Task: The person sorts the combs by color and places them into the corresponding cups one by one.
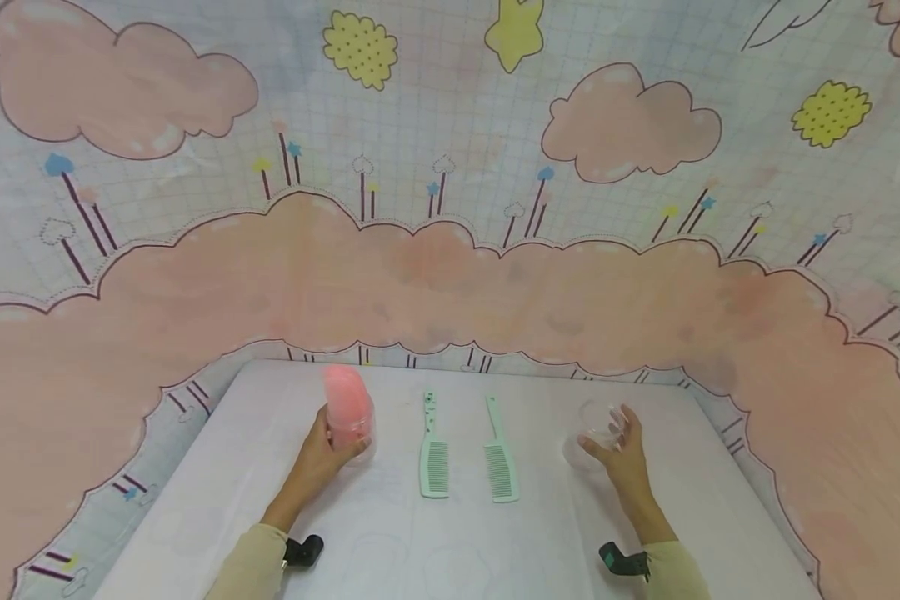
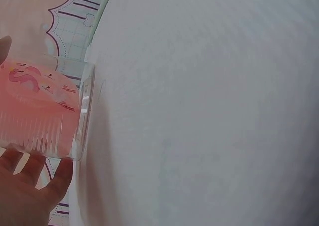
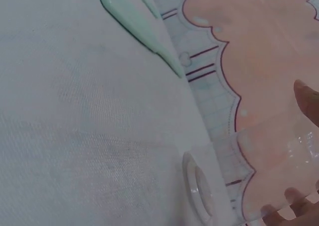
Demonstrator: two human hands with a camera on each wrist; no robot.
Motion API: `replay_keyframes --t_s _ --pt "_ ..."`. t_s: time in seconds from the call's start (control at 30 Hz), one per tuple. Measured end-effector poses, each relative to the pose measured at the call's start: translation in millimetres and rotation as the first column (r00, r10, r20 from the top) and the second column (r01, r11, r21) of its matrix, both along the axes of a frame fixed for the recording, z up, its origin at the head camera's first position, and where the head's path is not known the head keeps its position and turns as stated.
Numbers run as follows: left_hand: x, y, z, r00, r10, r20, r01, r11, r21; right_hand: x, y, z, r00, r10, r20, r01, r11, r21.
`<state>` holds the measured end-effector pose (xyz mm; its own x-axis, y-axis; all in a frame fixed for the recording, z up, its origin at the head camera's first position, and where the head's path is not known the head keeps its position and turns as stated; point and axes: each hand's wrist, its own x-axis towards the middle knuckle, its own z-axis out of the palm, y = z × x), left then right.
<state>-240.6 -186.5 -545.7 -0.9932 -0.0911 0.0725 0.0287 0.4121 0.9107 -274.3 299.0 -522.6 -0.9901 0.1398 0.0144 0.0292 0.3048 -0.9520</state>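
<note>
The left hand's (image 1: 327,455) fingers curl around a clear cup (image 2: 85,111) holding a pink comb (image 1: 347,390); the right hand's (image 1: 628,460) fingers, spread wide, grip the other clear cup (image 1: 587,452). Between them, 2 green combs (image 1: 435,467) lie on the surface (image 1: 450,550).

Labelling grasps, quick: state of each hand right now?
Left hand: holding a clear plastic container with a pink toothed comb inside.
Right hand: holding a clear, round-based plastic cup.

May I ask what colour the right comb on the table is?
The right comb is pale green, clearest in the head view.
</note>
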Motion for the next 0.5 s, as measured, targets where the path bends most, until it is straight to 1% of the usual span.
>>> replay_keyframes --t_s 0.07,0.23,0.4,0.5 --pt "-0.7 -0.4 -1.0 1.000 0.001 -0.001 -0.001 1.000 0.001 -2.6 -0.7 -3.5 1.000 0.009 0.000 -0.009 1.000 -0.016" --pt "-1.7 -0.3 -1.9 1.000 0.000 -0.006 0.000 1.000 0.000 -6.8 -3.9 -8.4 1.000 0.020 -0.016 -0.020 1.000 -0.011" --pt "-2.4 0.0 -2.2 1.000 -0.002 -0.004 0.002 1.000 0.000 -6.6 -7.5 -12.5 1.000 0.014 -0.018 -0.014 0.999 0.033" --pt "-3.4 0.3 -2.5 1.000 -0.002 -0.012 0.002 1.000 0.004 -6.1 -9.5 -16.0 0.999 0.032 -0.016 -0.031 0.998 0.047"
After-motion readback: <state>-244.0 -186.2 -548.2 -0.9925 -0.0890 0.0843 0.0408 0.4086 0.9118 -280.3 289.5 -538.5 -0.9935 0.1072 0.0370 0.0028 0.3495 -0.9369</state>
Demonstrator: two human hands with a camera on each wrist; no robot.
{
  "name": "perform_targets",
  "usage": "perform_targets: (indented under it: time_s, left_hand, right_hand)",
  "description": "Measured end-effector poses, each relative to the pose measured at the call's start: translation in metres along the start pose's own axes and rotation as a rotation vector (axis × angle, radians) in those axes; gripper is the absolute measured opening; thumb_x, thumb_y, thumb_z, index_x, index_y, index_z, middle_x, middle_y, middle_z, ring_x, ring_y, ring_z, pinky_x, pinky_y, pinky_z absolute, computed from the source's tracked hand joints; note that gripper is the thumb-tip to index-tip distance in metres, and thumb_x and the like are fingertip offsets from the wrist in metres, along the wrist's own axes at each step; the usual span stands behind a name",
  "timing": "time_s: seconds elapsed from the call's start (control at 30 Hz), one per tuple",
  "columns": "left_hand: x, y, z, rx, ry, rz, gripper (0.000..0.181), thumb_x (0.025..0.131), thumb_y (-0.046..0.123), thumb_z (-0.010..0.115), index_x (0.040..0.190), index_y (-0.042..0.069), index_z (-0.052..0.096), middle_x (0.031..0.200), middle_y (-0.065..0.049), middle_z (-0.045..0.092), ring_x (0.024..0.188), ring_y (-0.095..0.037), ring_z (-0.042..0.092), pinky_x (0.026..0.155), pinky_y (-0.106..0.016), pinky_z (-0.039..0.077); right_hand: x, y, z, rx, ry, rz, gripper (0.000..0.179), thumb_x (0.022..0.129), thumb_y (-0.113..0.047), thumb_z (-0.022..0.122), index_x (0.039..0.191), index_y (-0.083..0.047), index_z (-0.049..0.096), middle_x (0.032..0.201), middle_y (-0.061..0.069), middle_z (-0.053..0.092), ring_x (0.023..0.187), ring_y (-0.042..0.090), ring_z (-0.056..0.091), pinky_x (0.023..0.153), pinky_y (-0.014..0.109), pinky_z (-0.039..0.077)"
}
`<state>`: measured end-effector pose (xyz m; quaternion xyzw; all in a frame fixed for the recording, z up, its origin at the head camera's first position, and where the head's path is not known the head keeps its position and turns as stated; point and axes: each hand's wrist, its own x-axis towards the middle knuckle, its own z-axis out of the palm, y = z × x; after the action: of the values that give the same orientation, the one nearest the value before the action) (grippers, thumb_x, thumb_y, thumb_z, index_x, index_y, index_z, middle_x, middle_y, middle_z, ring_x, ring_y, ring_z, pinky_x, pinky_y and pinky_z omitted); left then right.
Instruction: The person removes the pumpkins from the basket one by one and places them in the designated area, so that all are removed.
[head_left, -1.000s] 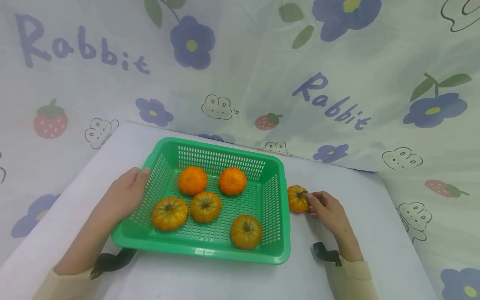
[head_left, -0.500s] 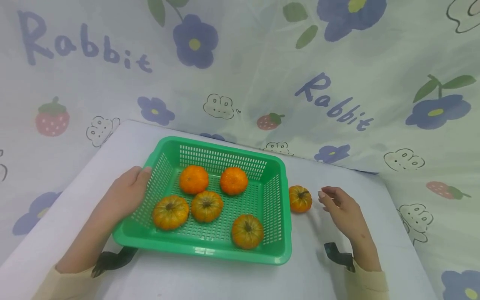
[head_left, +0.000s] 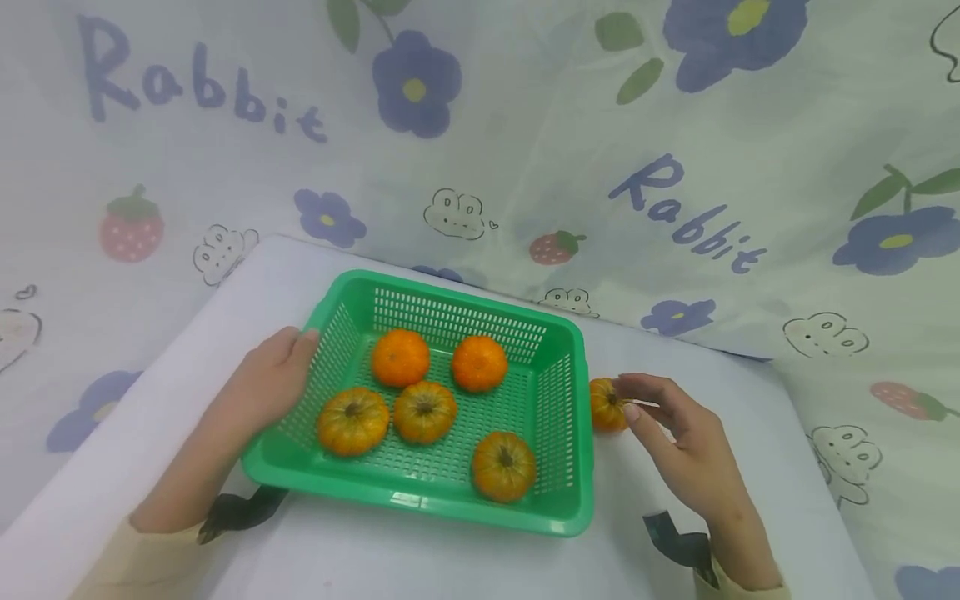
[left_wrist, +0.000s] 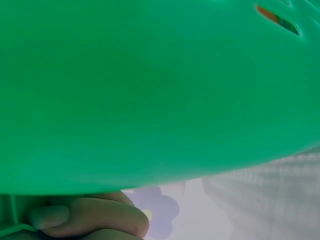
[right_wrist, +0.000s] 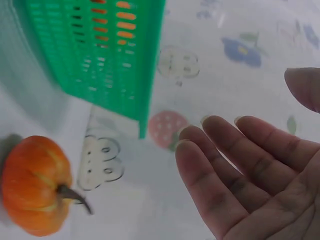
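Note:
My left hand (head_left: 266, 379) grips the left rim of a green plastic basket (head_left: 450, 510). In the left wrist view its curled fingers (left_wrist: 100, 217) show below the rim. Inside the basket lie several small pumpkins: two bright orange ones, one of them the rear left pumpkin (head_left: 401, 358), and greenish-orange ribbed ones such as the front right pumpkin (head_left: 504, 468). Another small orange pumpkin (head_left: 604, 408) with a stem sits on the table just outside the right wall. Beside it hovers my right hand (head_left: 693, 446), fingers extended and thumb apart. The right wrist view shows a gap between hand and pumpkin.
A white-covered table (head_left: 360, 558) bears everything. Behind it and at both sides hangs a pale curtain (head_left: 510, 133) printed with rabbits, flowers and strawberries. Black straps circle both wrists, the right strap (head_left: 678, 542) among them.
My right hand first touched the outside pumpkin's stem, then drew back to the right. Now it is close to that pumpkin again, spread wider. The left hand keeps its grip; the head view shifted slightly.

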<state>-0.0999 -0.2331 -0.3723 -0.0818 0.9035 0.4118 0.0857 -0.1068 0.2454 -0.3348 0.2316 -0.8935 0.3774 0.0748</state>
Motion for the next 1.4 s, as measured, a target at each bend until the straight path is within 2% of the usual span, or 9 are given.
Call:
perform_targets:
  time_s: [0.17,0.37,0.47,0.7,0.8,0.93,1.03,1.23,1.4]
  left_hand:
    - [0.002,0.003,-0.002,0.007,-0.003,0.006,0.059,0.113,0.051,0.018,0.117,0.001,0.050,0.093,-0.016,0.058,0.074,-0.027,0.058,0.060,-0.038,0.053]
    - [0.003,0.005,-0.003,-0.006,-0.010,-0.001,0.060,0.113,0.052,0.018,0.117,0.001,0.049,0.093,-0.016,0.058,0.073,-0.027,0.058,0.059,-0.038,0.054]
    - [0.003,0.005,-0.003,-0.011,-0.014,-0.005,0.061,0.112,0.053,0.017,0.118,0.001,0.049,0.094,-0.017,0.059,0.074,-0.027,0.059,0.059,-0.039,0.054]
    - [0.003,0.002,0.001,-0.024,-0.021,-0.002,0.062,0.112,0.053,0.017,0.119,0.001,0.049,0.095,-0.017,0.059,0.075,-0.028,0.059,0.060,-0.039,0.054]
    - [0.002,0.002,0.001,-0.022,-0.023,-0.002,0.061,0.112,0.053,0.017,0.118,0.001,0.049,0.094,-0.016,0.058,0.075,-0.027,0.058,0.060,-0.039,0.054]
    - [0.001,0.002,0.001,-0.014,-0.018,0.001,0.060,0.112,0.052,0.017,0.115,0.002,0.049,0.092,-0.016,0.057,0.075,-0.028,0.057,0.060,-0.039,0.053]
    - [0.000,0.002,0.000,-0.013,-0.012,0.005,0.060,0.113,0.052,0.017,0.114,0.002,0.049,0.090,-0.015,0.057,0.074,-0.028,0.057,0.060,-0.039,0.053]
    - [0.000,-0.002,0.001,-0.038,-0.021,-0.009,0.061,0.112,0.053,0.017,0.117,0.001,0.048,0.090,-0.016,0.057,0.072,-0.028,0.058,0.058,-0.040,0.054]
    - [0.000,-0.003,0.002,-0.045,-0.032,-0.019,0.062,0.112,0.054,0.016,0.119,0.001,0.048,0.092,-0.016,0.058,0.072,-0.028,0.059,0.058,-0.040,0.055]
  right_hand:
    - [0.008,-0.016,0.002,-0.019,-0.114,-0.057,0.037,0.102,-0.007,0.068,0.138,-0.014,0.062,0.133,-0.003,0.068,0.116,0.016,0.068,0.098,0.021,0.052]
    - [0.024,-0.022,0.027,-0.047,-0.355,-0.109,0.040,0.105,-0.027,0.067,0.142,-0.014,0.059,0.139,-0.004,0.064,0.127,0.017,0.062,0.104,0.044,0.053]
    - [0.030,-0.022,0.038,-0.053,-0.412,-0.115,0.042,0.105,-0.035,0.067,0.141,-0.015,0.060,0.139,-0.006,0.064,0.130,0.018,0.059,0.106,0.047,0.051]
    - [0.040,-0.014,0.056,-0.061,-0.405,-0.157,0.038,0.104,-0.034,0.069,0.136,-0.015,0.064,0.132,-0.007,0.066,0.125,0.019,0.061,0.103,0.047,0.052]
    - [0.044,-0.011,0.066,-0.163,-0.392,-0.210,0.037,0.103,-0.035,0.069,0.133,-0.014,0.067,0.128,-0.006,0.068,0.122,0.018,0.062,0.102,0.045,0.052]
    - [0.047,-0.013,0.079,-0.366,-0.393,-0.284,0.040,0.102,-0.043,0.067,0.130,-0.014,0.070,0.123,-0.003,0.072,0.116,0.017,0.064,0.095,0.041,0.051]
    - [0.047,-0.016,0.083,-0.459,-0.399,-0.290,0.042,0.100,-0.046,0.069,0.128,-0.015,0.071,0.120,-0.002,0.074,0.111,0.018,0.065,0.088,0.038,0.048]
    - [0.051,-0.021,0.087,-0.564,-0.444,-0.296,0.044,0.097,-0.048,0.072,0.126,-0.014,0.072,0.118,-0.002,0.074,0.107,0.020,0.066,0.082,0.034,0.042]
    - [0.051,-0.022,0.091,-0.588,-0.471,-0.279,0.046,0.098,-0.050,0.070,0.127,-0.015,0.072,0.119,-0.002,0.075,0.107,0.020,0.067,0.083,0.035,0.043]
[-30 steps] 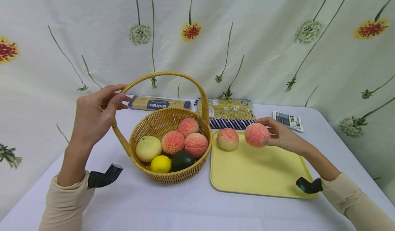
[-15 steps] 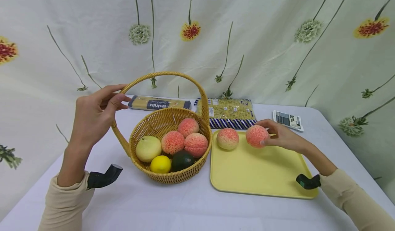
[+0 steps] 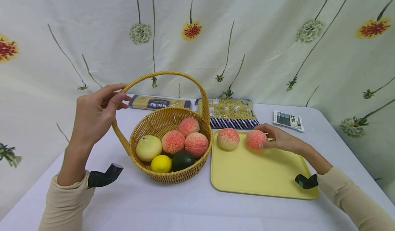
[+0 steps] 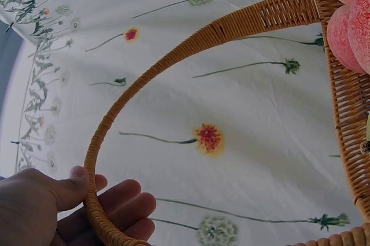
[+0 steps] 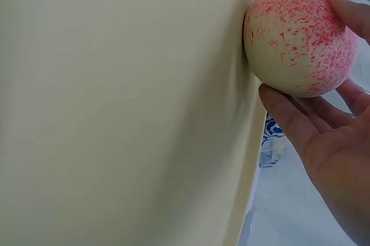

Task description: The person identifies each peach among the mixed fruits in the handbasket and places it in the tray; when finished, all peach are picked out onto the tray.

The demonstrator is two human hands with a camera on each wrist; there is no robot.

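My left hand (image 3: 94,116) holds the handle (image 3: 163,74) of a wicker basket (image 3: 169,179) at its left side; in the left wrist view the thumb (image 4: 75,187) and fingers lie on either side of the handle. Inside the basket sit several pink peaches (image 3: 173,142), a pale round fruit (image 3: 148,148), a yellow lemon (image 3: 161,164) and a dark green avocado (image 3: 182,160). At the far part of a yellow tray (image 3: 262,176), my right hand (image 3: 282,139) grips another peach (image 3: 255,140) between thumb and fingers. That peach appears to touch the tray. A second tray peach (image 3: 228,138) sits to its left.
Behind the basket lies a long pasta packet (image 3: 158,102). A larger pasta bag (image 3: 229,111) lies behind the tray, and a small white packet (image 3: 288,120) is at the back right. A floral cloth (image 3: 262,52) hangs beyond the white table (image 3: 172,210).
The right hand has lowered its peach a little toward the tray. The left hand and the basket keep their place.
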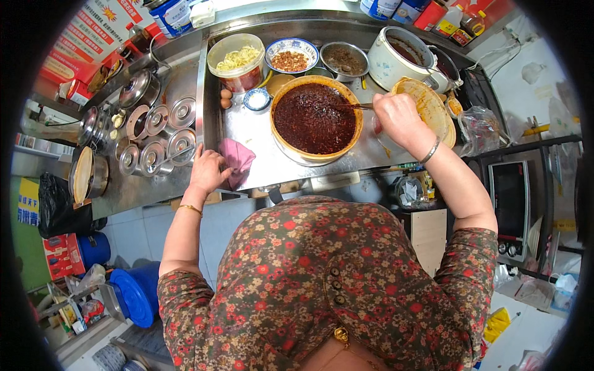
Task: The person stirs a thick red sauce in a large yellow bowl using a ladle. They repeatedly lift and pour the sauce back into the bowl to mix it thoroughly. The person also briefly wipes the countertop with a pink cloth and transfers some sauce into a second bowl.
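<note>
A wide round tub [274,134] with a yellowish rim stands in front of me, full of dark red chili sauce [315,123] with an oily, grainy surface. My right hand [398,116] is closed around the handle of a stirring utensil [363,106]. Its far end is sunk in the sauce, so its shape is hidden. To the left, my left hand [209,169] rests on the raised metal edge of the counter with its fingers apart and nothing in them. Beside its thumb lies a crumpled pink cloth [237,160].
Behind the tub stand a bucket of shredded food [236,60], a patterned bowl of chopped nuts [291,58], a steel bowl [344,60] and a white cooker pot [401,58]. Two eggs [226,98] lie left of a small blue dish [256,99]. Several lidded steel canisters [152,157] stand further left.
</note>
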`<state>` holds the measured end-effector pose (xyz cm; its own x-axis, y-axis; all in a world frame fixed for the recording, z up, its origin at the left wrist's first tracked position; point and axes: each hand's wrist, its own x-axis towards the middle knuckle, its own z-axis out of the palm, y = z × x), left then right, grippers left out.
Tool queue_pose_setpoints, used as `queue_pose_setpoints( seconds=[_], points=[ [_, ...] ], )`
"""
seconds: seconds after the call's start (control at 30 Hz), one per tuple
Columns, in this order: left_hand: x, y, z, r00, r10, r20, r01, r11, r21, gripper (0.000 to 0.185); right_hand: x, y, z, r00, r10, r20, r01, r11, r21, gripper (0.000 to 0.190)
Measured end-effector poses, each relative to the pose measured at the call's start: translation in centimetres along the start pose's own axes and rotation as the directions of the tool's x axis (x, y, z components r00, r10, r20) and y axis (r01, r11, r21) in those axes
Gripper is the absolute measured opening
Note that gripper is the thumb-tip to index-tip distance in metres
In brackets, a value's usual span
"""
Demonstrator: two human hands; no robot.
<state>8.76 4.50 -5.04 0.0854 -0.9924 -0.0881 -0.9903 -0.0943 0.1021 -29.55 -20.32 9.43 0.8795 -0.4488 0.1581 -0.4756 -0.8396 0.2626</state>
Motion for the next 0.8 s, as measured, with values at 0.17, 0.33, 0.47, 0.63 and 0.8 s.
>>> queue_pose_setpoints(
  seconds=[0.17,0.33,0.47,0.63,0.8],
  points=[
    [0.0,0.1,-0.1,1.0,-0.007,0.0,0.007,1.0,0.005,0.028,0.9,-2.1,2.6,0.989,-0.048,0.137,0.079,0.97,-0.228,0.008],
    [0.0,0.2,-0.2,1.0,-0.014,-0.004,0.014,0.999,-0.03,0.028,3.9,-5.1,6.0,0.966,-0.133,0.223,0.22,0.876,-0.43,0.011],
    [-0.1,0.1,-0.1,0.999,-0.004,-0.043,0.003,1.0,-0.026,0.027,6.0,-8.1,7.3,0.902,-0.284,0.326,0.418,0.765,-0.491,0.012],
    [0.0,0.0,-0.1,1.0,-0.02,-0.018,0.019,0.999,-0.027,0.026,7.9,-9.1,6.8,0.896,-0.326,0.302,0.438,0.761,-0.478,0.011],
    [-0.1,0.0,0.0,0.999,-0.013,-0.051,0.012,1.0,-0.005,0.022,7.5,-8.0,5.6,0.886,-0.24,0.398,0.345,0.913,-0.217,0.014]
  ],
)
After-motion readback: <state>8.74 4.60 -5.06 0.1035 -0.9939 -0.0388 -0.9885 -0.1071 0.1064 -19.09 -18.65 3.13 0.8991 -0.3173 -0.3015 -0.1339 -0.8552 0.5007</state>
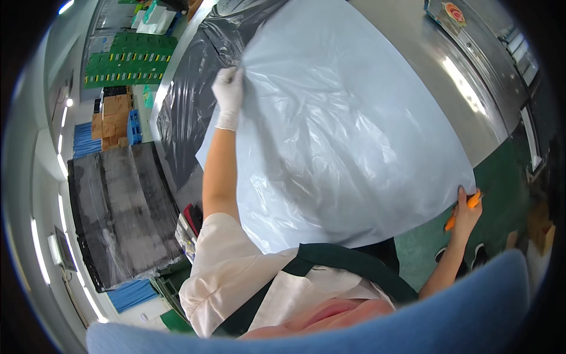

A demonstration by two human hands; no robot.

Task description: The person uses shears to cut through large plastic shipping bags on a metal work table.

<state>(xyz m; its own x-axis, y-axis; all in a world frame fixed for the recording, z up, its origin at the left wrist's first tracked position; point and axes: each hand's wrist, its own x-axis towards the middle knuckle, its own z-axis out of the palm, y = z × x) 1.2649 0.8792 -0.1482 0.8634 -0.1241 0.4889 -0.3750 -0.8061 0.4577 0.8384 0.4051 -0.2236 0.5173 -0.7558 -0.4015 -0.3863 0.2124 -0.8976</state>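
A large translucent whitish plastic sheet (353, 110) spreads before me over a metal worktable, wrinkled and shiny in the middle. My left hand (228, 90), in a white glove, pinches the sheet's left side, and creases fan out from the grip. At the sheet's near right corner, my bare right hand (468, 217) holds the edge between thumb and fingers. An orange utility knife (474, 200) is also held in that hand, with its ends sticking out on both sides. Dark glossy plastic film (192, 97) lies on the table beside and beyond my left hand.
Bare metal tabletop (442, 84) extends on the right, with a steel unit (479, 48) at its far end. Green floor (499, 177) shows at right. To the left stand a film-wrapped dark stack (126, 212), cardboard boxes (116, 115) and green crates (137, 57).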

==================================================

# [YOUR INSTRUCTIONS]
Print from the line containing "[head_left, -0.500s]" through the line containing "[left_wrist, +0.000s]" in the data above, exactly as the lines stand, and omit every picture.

# [RESULT FOR THIS EXERCISE]
[head_left, -0.500s] 
[head_left, +0.000s] 
[left_wrist, +0.000s] 

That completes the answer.